*Problem details*: Show the lines below where "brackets" occurs.

START Given records

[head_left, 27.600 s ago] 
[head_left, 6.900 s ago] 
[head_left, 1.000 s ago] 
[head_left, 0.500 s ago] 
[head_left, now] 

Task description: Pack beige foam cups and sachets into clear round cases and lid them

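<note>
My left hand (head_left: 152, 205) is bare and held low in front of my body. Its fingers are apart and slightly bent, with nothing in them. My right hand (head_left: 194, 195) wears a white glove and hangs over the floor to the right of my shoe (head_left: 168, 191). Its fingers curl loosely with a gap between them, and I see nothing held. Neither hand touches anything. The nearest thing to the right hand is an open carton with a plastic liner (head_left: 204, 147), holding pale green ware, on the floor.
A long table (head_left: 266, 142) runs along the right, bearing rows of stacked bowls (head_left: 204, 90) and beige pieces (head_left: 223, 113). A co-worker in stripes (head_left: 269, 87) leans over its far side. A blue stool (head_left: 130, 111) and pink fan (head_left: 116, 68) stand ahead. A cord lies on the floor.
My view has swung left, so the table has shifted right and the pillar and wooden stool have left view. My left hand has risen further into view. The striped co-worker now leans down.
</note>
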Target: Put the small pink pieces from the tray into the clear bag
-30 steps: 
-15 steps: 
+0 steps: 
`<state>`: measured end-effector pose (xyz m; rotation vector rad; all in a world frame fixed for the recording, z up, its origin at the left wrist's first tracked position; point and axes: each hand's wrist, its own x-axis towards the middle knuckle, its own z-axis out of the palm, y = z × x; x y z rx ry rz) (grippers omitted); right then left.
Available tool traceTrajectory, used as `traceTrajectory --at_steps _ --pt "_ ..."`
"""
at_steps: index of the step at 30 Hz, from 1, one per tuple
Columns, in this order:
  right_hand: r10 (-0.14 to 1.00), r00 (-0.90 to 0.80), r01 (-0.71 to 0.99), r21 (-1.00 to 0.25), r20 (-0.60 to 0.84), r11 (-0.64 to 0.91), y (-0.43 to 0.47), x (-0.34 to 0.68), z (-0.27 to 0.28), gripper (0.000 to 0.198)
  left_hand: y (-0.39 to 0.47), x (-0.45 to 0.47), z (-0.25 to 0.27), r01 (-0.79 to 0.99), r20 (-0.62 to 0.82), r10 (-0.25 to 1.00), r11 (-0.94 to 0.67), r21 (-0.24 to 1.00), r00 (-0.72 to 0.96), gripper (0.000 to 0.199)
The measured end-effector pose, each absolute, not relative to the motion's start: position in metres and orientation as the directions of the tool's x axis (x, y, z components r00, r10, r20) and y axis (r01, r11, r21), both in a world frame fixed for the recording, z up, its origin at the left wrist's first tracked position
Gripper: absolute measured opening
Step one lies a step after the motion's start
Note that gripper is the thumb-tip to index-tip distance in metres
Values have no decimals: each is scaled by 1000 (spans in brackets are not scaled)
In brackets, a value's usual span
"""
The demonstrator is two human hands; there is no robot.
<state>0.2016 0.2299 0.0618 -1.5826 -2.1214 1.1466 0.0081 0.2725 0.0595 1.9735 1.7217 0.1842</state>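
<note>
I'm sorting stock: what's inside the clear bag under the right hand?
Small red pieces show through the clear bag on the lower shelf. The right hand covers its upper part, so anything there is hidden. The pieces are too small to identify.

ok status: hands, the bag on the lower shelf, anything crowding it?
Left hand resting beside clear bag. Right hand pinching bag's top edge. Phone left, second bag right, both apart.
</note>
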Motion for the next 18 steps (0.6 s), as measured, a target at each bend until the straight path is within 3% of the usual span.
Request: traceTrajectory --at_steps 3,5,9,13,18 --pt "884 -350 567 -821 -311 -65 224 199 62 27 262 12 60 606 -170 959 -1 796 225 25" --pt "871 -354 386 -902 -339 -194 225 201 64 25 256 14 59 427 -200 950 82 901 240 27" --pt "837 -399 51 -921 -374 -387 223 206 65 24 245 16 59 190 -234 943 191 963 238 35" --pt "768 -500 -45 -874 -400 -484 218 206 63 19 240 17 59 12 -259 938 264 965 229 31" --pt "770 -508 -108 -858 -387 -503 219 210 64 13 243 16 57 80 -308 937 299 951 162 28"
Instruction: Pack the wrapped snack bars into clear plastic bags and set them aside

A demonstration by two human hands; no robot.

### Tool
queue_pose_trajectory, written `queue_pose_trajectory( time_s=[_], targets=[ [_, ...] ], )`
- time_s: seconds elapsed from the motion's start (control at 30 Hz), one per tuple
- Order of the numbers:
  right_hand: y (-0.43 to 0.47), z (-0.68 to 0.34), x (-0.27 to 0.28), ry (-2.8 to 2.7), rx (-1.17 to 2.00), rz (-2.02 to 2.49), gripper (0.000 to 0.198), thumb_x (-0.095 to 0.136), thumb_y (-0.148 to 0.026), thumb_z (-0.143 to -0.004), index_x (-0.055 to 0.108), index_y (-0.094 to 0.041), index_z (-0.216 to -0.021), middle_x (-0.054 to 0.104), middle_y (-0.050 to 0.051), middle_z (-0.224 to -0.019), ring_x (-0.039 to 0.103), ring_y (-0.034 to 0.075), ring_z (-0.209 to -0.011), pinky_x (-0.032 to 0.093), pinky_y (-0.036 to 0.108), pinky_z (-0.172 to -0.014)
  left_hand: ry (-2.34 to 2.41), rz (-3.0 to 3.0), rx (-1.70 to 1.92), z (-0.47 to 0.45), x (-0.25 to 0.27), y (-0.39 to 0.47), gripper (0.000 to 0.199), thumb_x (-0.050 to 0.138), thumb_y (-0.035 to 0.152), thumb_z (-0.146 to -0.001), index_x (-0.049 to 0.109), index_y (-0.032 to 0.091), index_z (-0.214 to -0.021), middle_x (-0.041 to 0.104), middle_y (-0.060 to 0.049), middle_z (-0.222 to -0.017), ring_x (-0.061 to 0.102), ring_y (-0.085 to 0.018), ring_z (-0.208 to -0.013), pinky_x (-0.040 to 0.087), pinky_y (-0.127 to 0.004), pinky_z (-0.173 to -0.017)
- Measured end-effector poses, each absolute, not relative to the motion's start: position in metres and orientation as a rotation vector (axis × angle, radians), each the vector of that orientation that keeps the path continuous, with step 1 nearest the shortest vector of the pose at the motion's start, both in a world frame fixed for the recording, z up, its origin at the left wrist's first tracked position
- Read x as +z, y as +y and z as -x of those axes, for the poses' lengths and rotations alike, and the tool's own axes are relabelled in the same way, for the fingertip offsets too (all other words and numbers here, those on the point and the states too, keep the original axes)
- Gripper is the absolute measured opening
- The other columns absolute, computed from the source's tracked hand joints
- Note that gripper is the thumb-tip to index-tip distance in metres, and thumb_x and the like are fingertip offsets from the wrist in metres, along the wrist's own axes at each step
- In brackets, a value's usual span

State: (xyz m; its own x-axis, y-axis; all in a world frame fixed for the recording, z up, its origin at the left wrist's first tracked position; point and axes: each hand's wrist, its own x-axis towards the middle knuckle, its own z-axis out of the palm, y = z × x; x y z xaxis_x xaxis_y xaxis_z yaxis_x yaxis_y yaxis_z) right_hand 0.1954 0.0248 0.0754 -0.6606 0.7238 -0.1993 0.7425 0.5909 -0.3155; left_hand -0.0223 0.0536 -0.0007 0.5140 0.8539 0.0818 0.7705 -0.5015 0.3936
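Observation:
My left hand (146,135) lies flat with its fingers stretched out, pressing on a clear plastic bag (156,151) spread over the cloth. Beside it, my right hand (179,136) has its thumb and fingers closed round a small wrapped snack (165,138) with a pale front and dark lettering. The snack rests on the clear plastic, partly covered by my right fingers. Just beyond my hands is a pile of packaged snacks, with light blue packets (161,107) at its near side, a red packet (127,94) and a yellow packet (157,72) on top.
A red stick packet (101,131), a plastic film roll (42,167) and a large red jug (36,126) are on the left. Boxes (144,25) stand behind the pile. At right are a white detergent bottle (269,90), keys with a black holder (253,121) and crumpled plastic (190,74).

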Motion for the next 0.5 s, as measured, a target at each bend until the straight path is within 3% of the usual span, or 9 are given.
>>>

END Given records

*Task result*:
Values have no decimals: each is scaled by 1000 (spans in brackets are not scaled)
In brackets, a value's usual span
- In brackets, a value's usual span

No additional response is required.